Of the entries below, return exactly those lines that fall between the one containing "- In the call" and the one containing "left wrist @", the two end lines included.

━━━ DATASET ENTRIES ━━━

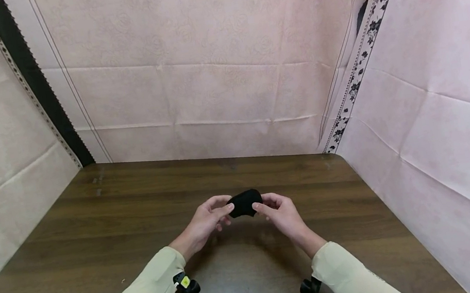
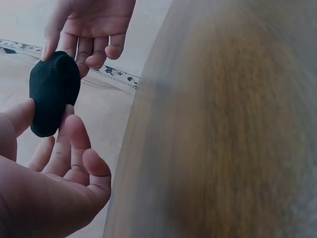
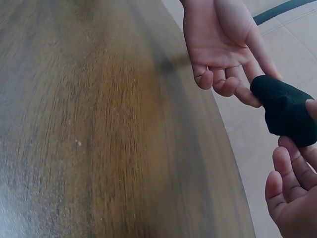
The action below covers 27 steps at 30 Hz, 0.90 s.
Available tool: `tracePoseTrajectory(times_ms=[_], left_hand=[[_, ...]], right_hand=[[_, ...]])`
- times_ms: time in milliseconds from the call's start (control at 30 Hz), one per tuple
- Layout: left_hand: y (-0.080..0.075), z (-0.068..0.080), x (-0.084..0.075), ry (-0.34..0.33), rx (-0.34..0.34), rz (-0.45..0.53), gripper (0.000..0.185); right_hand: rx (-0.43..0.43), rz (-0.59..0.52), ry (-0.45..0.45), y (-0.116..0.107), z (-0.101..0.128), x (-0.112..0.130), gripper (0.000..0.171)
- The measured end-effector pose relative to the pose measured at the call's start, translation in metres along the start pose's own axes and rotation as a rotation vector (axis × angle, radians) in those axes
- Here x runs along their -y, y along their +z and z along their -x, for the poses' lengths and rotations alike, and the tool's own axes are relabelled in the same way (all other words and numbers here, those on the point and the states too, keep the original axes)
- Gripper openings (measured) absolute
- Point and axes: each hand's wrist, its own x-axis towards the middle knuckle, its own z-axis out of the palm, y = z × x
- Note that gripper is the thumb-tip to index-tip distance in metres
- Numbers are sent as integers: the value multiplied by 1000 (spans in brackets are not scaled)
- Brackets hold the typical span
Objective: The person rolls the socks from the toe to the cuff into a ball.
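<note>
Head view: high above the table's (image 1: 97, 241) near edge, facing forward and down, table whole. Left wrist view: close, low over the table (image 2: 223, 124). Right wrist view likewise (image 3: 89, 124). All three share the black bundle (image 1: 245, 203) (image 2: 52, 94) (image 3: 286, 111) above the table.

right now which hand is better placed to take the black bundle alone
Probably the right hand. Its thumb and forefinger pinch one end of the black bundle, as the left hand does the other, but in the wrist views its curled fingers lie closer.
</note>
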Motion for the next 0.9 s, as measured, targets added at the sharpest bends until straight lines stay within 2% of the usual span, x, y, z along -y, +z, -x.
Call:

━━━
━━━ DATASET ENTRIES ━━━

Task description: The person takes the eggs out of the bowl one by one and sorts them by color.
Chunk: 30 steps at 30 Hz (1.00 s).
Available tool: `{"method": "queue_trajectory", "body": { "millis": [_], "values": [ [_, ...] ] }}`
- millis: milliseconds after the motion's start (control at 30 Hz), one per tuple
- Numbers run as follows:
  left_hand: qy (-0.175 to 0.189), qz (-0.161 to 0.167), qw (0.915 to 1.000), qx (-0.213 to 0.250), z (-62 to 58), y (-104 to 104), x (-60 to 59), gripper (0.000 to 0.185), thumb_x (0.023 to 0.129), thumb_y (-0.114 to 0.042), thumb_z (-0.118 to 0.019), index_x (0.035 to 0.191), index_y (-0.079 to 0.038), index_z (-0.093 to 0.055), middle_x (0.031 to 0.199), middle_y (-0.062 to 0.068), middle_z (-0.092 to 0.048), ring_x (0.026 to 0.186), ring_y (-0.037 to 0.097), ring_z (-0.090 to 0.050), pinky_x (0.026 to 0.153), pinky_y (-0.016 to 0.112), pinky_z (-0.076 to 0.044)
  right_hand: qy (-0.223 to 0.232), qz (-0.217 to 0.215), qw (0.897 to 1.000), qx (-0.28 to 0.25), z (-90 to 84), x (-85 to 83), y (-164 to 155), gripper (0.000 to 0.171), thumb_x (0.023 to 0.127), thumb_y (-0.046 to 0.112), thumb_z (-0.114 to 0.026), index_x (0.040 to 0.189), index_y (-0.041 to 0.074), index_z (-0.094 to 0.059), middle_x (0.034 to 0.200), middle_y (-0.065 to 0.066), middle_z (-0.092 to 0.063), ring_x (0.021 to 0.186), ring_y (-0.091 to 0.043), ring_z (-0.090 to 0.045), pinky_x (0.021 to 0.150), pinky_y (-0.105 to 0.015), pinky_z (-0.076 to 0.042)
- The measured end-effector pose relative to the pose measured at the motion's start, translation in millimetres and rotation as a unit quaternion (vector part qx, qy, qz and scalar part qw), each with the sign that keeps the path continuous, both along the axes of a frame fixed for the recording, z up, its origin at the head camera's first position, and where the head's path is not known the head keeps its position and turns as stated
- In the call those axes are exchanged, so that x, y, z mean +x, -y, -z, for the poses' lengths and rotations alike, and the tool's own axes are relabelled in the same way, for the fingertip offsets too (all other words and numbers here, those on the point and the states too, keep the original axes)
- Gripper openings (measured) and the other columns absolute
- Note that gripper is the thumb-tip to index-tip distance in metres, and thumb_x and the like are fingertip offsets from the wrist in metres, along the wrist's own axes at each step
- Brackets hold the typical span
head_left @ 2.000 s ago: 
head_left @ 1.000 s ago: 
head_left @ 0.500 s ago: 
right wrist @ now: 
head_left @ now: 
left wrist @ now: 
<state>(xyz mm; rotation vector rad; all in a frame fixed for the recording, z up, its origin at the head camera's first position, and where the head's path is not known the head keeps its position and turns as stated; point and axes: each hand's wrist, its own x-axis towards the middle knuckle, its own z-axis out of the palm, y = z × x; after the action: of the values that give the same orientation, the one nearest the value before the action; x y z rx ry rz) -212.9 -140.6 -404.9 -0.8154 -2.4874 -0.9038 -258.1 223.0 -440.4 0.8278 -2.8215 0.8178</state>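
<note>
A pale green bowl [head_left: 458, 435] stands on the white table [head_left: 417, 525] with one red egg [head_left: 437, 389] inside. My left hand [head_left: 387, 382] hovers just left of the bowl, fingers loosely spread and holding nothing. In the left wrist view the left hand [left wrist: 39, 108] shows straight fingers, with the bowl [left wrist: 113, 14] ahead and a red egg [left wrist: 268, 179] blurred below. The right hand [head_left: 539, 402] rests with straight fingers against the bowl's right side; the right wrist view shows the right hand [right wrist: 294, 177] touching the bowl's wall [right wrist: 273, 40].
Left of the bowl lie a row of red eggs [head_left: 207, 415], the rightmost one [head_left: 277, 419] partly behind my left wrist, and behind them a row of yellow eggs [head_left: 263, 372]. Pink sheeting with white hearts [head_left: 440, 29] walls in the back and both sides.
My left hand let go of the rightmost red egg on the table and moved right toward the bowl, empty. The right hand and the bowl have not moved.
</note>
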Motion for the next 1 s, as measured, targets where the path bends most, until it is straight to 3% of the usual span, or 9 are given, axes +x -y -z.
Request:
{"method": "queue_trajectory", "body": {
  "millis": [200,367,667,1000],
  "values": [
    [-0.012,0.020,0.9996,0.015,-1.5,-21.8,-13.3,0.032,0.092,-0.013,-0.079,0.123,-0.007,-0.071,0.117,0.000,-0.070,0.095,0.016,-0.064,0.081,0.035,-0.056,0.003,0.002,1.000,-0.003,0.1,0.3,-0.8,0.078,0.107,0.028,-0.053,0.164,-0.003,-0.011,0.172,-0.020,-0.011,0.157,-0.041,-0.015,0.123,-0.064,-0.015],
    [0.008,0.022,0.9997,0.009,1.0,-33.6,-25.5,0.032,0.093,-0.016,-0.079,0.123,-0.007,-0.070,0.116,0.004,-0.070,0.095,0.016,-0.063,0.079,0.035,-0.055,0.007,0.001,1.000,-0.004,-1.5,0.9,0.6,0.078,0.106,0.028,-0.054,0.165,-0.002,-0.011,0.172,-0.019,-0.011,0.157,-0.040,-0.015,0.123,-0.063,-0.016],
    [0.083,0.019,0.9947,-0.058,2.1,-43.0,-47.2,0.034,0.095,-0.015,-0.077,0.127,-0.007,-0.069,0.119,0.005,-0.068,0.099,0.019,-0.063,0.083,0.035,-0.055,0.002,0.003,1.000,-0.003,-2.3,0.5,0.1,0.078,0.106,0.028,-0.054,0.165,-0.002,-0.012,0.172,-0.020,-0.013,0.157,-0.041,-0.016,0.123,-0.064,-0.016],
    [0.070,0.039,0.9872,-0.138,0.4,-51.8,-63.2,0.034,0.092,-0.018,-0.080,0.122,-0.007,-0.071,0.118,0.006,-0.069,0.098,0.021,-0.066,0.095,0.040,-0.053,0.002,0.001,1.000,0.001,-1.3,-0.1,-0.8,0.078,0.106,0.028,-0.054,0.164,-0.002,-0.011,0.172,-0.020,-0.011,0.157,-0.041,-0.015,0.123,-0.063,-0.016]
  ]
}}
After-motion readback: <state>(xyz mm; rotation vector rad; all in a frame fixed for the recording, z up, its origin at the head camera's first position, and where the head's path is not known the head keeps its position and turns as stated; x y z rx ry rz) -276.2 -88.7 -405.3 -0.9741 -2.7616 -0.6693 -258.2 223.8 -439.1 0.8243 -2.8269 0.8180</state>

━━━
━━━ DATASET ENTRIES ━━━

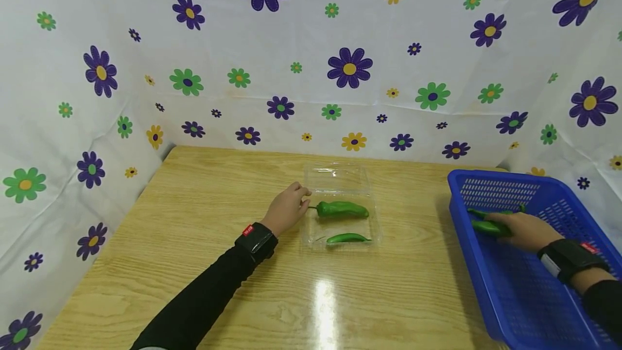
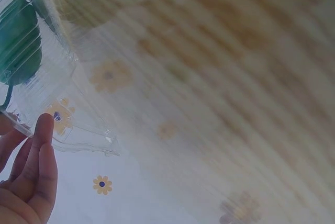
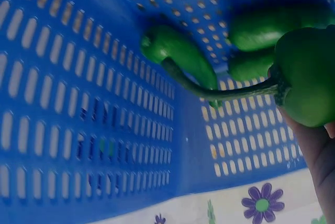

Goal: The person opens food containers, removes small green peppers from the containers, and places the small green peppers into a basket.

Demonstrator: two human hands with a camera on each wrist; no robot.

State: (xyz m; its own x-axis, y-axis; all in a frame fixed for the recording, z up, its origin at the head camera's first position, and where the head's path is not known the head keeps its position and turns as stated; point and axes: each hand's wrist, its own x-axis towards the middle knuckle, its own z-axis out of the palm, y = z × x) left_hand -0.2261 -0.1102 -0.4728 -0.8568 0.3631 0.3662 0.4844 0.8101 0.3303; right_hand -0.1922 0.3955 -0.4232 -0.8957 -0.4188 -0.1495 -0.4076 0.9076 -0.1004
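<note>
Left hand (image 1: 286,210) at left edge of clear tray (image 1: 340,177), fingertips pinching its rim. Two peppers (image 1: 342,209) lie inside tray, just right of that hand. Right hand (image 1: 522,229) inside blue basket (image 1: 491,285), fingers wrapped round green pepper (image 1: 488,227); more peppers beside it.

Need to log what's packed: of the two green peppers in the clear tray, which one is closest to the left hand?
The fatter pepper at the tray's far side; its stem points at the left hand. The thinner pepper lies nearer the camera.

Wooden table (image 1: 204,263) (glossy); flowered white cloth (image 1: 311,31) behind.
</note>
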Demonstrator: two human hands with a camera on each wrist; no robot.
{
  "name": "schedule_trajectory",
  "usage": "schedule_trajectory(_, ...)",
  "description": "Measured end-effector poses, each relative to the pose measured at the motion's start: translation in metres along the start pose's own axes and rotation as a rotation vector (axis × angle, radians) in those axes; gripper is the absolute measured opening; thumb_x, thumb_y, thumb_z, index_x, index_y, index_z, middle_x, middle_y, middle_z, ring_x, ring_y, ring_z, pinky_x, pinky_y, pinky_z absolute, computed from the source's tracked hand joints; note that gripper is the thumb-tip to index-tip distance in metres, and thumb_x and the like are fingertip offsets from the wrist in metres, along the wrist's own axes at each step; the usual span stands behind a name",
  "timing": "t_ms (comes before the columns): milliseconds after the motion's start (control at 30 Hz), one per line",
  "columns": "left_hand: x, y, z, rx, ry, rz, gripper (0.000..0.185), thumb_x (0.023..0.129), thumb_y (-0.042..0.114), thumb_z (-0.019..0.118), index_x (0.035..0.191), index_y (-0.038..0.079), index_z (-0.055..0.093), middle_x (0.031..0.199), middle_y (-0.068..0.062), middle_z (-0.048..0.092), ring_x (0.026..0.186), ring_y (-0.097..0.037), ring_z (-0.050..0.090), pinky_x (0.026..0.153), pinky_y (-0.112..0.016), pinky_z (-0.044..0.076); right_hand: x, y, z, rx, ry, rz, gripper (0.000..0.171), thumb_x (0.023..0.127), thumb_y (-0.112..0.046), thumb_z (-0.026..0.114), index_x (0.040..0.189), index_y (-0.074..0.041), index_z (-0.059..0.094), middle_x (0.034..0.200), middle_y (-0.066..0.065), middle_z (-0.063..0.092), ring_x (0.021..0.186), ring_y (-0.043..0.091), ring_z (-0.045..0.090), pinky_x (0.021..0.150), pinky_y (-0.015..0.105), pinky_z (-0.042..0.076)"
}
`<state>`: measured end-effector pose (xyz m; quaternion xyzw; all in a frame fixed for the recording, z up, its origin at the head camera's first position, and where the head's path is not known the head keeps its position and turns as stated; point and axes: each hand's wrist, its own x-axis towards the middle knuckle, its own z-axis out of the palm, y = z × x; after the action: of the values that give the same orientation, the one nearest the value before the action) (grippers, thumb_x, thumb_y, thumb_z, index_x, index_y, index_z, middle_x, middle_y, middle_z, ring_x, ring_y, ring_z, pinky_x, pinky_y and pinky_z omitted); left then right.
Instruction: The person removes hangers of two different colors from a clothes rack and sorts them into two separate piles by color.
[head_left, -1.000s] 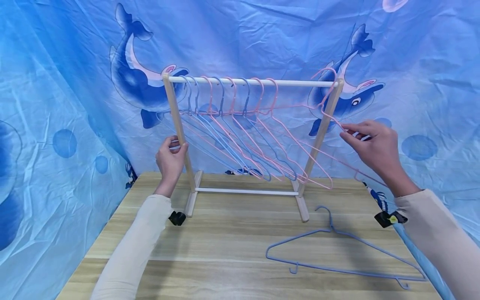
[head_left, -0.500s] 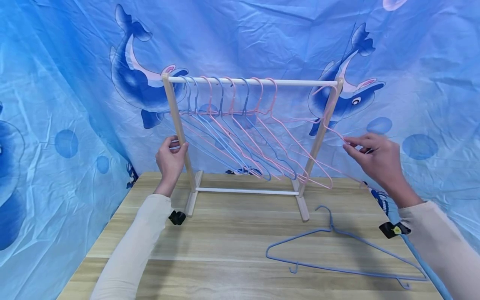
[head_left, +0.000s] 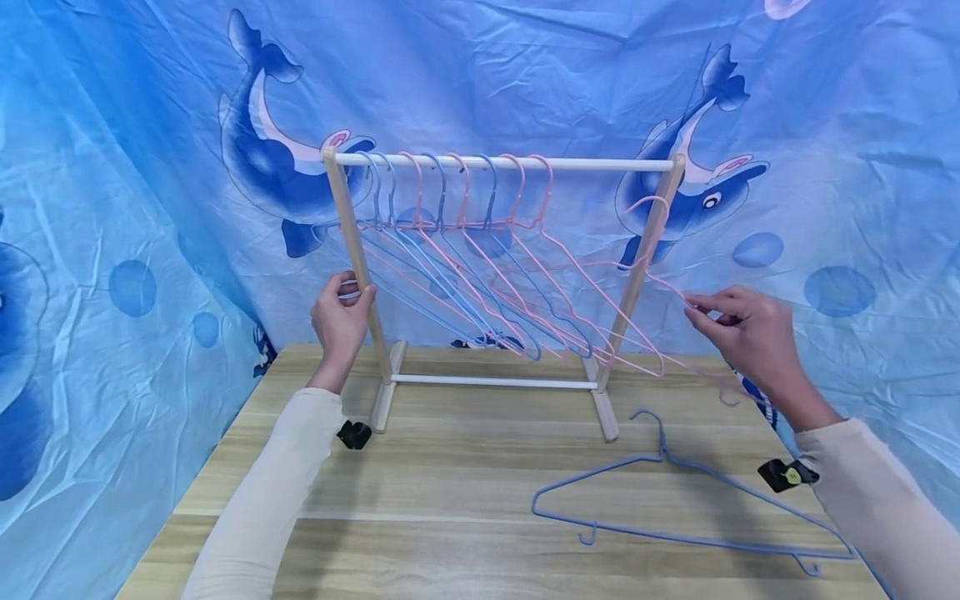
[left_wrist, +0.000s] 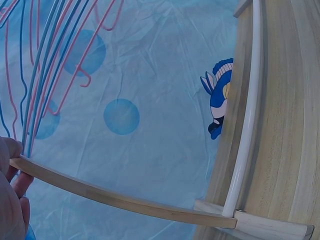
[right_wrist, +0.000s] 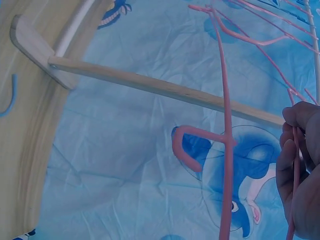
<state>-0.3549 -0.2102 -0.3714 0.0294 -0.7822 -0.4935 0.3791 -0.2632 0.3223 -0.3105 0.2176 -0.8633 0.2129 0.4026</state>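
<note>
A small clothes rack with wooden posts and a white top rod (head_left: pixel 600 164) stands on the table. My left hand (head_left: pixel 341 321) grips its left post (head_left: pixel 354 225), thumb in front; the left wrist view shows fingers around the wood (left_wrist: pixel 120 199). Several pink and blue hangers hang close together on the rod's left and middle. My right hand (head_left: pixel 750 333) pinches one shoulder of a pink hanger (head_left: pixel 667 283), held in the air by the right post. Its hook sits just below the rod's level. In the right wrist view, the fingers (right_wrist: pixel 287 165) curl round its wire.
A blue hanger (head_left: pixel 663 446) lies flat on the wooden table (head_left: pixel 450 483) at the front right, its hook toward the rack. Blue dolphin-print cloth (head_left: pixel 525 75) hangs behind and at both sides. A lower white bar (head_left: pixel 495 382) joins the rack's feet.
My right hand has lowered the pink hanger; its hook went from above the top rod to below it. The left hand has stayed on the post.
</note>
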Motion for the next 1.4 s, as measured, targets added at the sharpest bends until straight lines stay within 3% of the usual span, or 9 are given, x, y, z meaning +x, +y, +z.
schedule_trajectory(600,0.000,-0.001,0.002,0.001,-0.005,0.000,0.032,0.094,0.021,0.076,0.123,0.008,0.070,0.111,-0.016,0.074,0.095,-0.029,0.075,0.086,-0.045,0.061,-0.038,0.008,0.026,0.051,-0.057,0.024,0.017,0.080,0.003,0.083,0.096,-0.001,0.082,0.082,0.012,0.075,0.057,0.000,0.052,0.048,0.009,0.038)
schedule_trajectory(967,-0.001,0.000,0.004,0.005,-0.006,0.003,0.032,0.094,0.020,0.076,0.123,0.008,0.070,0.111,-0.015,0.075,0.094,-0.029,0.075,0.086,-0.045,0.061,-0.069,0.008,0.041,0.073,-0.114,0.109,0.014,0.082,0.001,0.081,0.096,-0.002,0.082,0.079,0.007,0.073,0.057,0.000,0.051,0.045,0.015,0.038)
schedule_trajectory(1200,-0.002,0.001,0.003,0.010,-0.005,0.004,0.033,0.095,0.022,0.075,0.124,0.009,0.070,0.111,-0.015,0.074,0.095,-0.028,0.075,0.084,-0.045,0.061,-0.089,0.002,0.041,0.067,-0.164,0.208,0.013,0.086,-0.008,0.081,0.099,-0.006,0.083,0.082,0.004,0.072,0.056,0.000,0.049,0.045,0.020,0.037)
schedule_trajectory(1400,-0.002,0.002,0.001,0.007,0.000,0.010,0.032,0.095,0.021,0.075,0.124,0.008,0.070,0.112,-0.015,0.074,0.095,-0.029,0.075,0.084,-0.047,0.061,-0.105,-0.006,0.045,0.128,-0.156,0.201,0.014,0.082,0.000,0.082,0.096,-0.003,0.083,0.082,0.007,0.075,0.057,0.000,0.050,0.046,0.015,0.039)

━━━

WRITTEN ANSWER
- In the call those axes are exchanged, so that x, y, z mean +x, -y, -z, for the poses' lengths and rotations alike, and the tool's own axes are relabelled in the same way, for the fingertip offsets too (all other words and numbers here, those on the point and the states too, keep the original axes)
- Gripper openings (measured) and the other columns absolute
- Note that gripper is the thumb-tip to index-tip distance in metres, and thumb_x and the like are fingertip offsets from the wrist in metres, along the wrist's own axes at each step
- Brackets hold the typical span
head_left @ 2.000 s ago: 
head_left @ 1.000 s ago: 
head_left @ 0.500 s ago: 
right wrist @ now: 
head_left @ now: 
left wrist @ now: 

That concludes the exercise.